** Task objective **
Please count the lines with the word "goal" in the material below, then state the number by itself.

** Data to process **
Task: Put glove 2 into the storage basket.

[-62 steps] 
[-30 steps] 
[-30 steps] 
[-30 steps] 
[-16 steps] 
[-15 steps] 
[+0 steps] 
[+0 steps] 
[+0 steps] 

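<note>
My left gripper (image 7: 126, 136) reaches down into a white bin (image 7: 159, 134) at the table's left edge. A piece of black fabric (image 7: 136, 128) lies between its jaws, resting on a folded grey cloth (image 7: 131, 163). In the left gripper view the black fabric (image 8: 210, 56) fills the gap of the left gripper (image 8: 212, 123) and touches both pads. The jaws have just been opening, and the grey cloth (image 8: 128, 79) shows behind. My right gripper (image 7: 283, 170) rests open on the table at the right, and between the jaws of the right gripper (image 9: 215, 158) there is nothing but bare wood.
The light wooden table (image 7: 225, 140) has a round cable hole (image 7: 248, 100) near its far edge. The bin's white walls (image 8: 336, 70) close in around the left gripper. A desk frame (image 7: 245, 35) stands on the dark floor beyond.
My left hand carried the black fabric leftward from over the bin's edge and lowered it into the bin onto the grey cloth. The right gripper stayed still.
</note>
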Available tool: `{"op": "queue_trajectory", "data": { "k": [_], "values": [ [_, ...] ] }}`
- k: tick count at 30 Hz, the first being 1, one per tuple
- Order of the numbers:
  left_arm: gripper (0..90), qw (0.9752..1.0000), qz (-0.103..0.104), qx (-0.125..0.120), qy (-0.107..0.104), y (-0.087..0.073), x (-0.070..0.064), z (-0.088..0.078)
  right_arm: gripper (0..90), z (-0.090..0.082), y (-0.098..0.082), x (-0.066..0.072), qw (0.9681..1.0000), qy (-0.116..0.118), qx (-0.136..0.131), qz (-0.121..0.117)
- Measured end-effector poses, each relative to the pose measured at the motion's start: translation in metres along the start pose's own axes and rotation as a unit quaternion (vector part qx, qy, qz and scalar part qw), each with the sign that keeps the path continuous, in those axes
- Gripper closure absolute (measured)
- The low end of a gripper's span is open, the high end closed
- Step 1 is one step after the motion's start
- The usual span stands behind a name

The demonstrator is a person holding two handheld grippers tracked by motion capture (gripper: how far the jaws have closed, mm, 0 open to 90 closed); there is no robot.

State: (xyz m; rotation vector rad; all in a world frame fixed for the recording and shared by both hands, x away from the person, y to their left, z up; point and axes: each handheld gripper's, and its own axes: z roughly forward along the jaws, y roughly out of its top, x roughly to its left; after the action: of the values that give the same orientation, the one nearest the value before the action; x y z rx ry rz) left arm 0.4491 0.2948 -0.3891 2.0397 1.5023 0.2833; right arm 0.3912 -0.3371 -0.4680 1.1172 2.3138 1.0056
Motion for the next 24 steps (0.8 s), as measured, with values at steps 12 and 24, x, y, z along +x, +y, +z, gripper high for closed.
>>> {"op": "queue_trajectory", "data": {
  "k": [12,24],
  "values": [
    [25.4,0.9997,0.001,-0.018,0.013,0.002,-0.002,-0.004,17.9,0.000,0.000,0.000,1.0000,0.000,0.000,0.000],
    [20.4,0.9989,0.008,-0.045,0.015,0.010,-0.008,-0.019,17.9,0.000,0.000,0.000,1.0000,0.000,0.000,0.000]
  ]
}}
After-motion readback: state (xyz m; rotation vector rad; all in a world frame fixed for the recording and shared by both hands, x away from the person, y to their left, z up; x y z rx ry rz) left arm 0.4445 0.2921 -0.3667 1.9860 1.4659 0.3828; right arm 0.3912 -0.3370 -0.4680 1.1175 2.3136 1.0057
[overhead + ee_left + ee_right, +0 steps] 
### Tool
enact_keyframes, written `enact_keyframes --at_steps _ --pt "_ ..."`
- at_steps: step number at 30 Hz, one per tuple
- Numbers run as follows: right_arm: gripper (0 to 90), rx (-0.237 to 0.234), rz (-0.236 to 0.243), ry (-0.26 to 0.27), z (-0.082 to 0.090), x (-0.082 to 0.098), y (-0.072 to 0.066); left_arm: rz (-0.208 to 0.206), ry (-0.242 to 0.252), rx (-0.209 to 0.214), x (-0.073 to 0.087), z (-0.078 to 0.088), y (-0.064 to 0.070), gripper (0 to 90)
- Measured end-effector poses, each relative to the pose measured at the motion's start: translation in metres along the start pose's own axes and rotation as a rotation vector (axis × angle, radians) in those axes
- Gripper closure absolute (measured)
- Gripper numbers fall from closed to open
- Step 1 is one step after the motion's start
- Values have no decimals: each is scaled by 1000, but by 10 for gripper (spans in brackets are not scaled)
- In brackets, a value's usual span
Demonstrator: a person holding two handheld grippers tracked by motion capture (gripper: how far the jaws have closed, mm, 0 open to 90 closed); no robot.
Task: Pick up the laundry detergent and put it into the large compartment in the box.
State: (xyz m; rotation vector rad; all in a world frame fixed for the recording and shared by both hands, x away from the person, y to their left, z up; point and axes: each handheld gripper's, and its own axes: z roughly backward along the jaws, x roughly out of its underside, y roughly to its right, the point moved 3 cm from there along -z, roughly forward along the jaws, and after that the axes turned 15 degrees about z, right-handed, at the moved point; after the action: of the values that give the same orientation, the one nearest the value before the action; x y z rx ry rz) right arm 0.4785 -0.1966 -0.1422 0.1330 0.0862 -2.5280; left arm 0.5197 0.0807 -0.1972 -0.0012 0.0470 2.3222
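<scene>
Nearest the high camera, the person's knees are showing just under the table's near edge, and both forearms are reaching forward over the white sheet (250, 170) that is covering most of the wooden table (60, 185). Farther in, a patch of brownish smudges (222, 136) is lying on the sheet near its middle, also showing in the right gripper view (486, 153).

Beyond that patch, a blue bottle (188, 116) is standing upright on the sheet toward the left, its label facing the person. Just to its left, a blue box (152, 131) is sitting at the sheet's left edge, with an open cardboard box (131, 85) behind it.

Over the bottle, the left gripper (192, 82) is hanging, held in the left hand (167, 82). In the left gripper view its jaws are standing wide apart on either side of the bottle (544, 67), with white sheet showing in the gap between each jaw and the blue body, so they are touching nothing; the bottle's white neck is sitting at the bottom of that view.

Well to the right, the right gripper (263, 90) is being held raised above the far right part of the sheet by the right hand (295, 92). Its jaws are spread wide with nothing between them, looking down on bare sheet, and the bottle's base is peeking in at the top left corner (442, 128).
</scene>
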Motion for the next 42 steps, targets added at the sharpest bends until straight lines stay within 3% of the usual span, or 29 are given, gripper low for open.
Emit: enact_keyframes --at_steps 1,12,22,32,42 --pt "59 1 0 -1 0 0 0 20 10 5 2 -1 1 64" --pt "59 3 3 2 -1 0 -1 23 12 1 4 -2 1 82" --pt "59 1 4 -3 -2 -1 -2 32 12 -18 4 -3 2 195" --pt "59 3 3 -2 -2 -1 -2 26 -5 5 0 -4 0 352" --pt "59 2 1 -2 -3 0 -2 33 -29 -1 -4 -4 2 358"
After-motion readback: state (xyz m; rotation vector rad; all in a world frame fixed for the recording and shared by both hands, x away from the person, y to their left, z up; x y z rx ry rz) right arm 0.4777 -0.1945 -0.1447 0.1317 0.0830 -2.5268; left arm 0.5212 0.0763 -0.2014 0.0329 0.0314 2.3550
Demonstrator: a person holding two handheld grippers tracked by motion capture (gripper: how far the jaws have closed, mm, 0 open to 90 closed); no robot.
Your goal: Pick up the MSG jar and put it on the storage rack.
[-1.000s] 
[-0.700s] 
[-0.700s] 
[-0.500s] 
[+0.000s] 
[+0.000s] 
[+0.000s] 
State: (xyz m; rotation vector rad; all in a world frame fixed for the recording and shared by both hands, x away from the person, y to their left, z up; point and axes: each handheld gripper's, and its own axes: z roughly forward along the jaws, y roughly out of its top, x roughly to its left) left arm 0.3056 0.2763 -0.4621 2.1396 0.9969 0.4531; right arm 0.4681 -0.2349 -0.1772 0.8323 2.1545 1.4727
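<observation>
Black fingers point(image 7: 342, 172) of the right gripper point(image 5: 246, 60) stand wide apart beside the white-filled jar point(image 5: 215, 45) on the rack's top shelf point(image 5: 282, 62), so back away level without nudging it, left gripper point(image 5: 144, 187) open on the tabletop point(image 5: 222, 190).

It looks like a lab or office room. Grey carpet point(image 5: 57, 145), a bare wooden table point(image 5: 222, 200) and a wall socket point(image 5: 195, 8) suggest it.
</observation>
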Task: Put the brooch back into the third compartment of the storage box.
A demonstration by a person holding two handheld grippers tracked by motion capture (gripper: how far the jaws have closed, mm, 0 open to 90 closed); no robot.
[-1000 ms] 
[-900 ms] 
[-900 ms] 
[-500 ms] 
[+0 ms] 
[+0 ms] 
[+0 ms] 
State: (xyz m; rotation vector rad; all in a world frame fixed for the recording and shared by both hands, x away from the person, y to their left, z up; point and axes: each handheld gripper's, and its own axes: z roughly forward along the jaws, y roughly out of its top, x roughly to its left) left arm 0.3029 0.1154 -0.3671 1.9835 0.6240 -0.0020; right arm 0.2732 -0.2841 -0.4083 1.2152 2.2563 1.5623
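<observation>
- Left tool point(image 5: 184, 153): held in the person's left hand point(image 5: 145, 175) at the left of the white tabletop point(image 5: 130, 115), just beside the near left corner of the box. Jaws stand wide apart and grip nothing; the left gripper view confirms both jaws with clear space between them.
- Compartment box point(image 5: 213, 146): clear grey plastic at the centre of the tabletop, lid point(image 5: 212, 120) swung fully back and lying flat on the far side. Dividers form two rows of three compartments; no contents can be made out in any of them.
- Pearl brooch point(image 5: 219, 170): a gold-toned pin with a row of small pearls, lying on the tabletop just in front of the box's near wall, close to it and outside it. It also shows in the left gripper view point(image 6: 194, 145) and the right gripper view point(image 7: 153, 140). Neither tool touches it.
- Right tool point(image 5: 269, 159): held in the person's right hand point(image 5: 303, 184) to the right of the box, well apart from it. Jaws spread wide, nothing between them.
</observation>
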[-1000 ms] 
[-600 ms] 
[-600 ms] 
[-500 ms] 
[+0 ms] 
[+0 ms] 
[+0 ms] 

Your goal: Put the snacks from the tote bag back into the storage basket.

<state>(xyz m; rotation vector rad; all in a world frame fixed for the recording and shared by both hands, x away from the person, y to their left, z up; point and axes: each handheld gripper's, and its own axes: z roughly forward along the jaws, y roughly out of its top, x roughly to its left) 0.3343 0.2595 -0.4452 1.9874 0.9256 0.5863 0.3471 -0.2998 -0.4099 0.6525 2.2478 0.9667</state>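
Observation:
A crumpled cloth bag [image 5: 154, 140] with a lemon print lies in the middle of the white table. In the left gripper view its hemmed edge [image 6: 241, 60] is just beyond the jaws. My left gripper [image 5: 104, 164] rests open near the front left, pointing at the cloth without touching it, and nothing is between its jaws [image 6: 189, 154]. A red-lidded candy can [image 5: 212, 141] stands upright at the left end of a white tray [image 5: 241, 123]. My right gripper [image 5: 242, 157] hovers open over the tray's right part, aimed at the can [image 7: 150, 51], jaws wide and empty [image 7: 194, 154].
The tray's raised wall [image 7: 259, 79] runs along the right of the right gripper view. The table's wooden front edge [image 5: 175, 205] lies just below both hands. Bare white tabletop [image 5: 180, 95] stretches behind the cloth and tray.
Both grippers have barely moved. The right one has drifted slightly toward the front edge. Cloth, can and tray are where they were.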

** Expected output **
2